> What is required
Having found the line containing "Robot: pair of" in the records below, copy that line and each later one exactly, dropping pictures.

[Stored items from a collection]
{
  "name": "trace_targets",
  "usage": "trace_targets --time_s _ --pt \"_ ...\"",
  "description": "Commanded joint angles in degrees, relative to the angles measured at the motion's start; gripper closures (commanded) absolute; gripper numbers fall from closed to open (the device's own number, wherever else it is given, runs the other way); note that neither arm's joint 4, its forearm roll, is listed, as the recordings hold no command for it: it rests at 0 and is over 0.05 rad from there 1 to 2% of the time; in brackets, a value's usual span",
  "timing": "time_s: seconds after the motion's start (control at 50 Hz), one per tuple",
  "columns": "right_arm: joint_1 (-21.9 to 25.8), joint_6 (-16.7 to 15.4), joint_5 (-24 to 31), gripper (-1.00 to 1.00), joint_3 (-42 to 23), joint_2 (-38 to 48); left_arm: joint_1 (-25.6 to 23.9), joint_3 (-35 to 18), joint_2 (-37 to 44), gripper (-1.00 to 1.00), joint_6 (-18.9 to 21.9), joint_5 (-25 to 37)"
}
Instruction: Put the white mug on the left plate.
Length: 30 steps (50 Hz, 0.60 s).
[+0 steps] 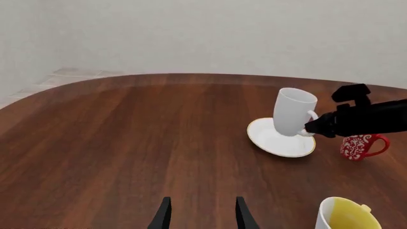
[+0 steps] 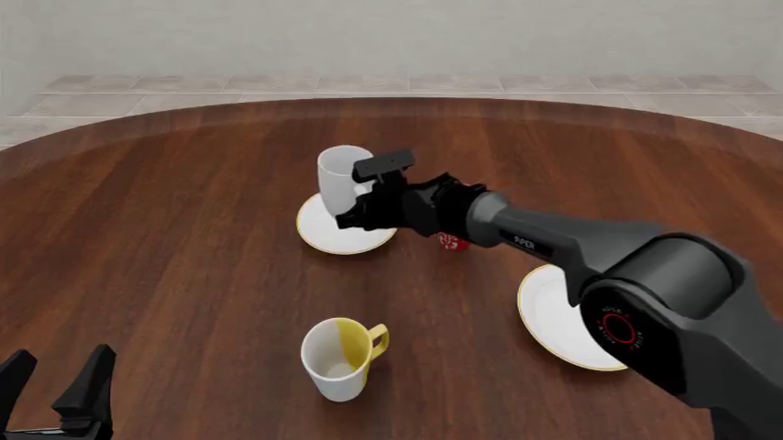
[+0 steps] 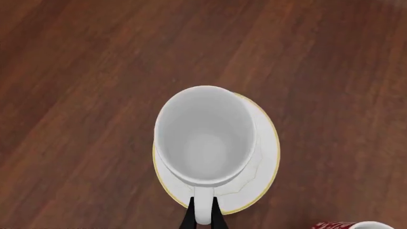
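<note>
The white mug [image 2: 337, 174] is over the left plate [image 2: 328, 238], a small white plate with a pale-yellow rim, and leans slightly. Its base is at the plate's surface; I cannot tell whether it rests there. My right gripper [image 2: 355, 214] is shut on the mug's loop handle, also seen in the right wrist view [image 3: 202, 217], where the mug [image 3: 203, 138] is open side up above the plate [image 3: 270, 148]. The left wrist view shows the mug [image 1: 294, 109], the plate [image 1: 275, 143] and the right gripper [image 1: 310, 129]. My left gripper [image 2: 55, 390] is open and empty at the near left, far from the mug.
A white-and-yellow mug [image 2: 336, 359] stands upright at the near middle. A red patterned mug [image 2: 450, 244] stands just right of the left plate, under the right arm. A larger white plate [image 2: 548, 316] lies to the right, partly hidden by the right arm.
</note>
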Motion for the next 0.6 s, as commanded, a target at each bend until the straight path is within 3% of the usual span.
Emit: trace_targets --time_s 0.02,0.6 --pt "0.2 -0.3 0.1 1.0 -0.8 0.7 0.1 0.0 -0.1 -1.0 -0.1 0.4" --pt "-1.2 -0.6 -0.1 1.0 -1.5 1.8 -0.3 0.0 1.7 -1.0 -0.1 -1.0"
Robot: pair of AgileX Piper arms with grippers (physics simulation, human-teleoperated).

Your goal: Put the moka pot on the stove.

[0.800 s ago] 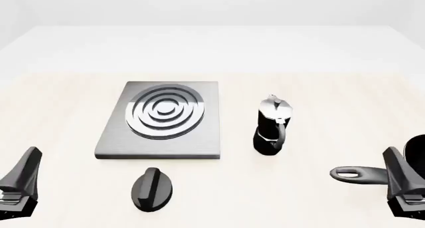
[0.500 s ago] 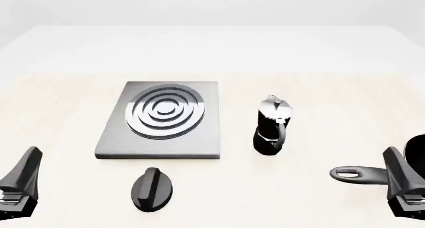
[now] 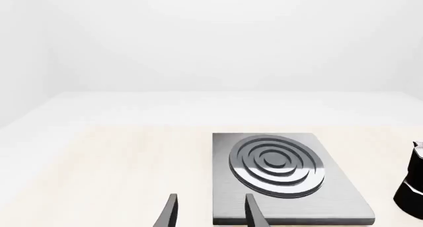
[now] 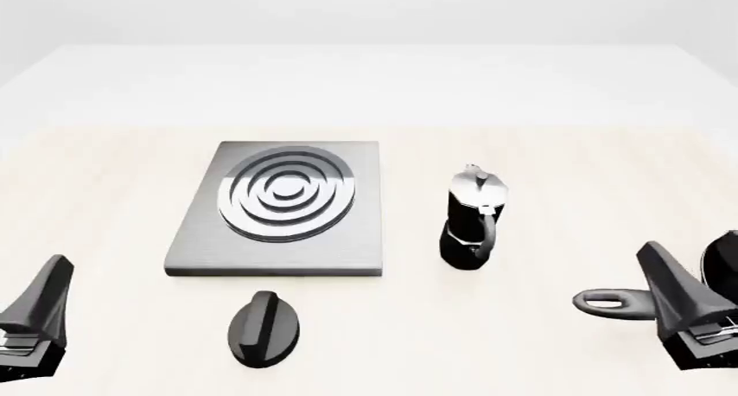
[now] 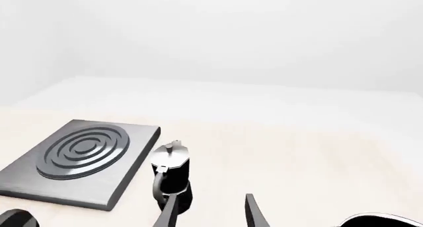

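Black oval knob [image 4: 264, 327] and long-handled pan [image 4: 617, 303] (partly hidden) on table [image 4: 116, 180]

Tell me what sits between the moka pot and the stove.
Nothing visible. The moka pot stands upright on bare table just right of the stove; the black knob lies nearer, off that path.

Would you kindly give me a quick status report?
Both hands open, empty. Moka pot upright on table, right of stove, untouched. Right hand nearest. Pan handle beside it.
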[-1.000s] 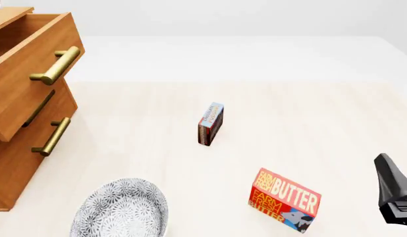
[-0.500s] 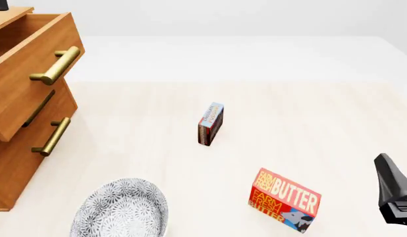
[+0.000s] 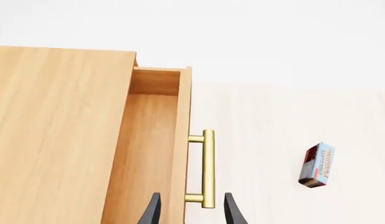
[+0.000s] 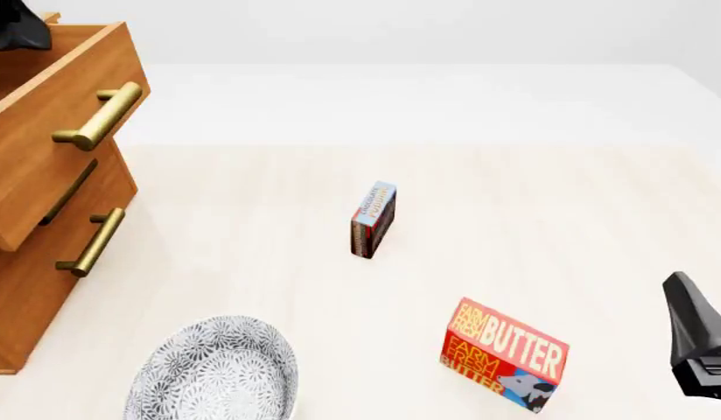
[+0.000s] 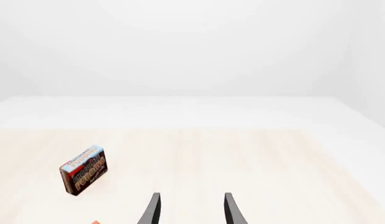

> Answer section
Robot: pair of AgileX Piper arms with grippers (physics simulation, human-teleoperated).

Your goal: Put the moka pot on the stove.

[0.800 s ago] 
[0.500 s ago] 
[now] 
[now] 
[now] 

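Black oval knob [image 4: 264, 327] and long-handled pan [image 4: 617, 303] (partly hidden) on table [image 4: 116, 180]

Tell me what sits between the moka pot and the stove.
Nothing visible. The moka pot stands upright on bare table just right of the stove; the black knob lies nearer, off that path.

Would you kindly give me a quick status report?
Both hands open, empty. Moka pot upright on table, right of stove, untouched. Right hand nearest. Pan handle beside it.
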[-1.000s] 
[-0.500s] 
[+0.000s] 
[+0.000s] 
[+0.000s] 

No further answer is required.